It was there that I saw a French guy, who was also resident at Nomad's and had told me about an alarming experience where he'd recently got mugged ... by the police! I'd listened as he was clearly distraught and was evidently recovering from the trauma. I wonder? In speaking to him again, asked him where this incident happened, and yes ... it was at the same market. His tale related a group of police who took his passport and pretty much demanded money with menaces on some vague and flimsy excuse of not being allowed to take photographs. After pushing him around and keeping him waiting, he foolishly gave them most of his money along with his camera. Eventually he got his passport back and they kindly let him go on his way, with ... and get this ... a warning not to do it again! He didn't know what he was supposed to have done apart from take a few pictures, but had been frightened by these ugly brutes who were supposed to represent the law. It was clear from what he told me and from what I had seen too, they only represented themselves. After that I kept an eye out for these dodgy cops each time I returned to that market, and was firm minded that if they stopped me, would give them a bloody hard-time of it. But they didn't, so there was not chance to redress the balance of indignant-outraged tourist versus bent-cops. Bastards!
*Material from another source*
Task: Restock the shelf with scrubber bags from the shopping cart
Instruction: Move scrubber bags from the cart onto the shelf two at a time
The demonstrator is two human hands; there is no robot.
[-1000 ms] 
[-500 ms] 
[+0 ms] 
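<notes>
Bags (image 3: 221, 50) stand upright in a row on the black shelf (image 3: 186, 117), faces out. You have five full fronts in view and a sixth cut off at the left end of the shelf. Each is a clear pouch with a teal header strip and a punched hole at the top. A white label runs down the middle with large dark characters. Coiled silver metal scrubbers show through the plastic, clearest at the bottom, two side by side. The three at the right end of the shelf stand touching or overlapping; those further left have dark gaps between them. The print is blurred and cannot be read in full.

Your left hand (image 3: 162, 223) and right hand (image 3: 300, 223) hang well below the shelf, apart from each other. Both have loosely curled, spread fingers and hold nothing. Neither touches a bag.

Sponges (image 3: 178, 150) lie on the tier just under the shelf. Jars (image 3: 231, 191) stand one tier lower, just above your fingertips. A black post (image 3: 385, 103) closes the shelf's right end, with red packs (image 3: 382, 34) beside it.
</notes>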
Time passed in Bishkek and we were working our way through the air-freight options. We'd pretty well narrowed it down to one guy who seemed keen, and who had a straightforward approach to his business. The other agencies didn't seem that confident and there was talk of other fees held against import duties, that we'd likely get back seeing as the bikes were our personal transport and not 'goods'. Neither me nor Bjorn were very impressed by this ad-hoc approach. Besides which, Mr Habib had come up with a round figure, that while not cheap was competitive against the other agents. At the same time we continued to harry a Mr. Malik of Galaxy-air, on the off-chance there would be a freight plane going to Islamabad that we could bundle both us and the bikes onto in order to get to Pakistan, as this appeared to be the only way we would ever get into the Indian sub-continent.

Then one day Bjorn came back from the Internet cafe all excited, quoting a mail from one of the Chinese travel agents. “Torgurat was going to open very soon and could we get to the Pass within 3 days?” This agent could evidently take us through for a straight 700 US. bucks each. Are you jokin? We can leave right now!

Of course, when you come out with throw-away statements like that, you don't really expect to have to do that thing. But in this case, we did ... I'd planned such a nice tea too! But instead of a nice relaxing evening eating good food and sampling more Kyrgyz' cocktails while watching old film re-runs, it was a mad scrabble to get ourselves organised and leave Bishkek. In what seemed a whirlwind of activity we packed and left the city, sights set east for the mountains once more ...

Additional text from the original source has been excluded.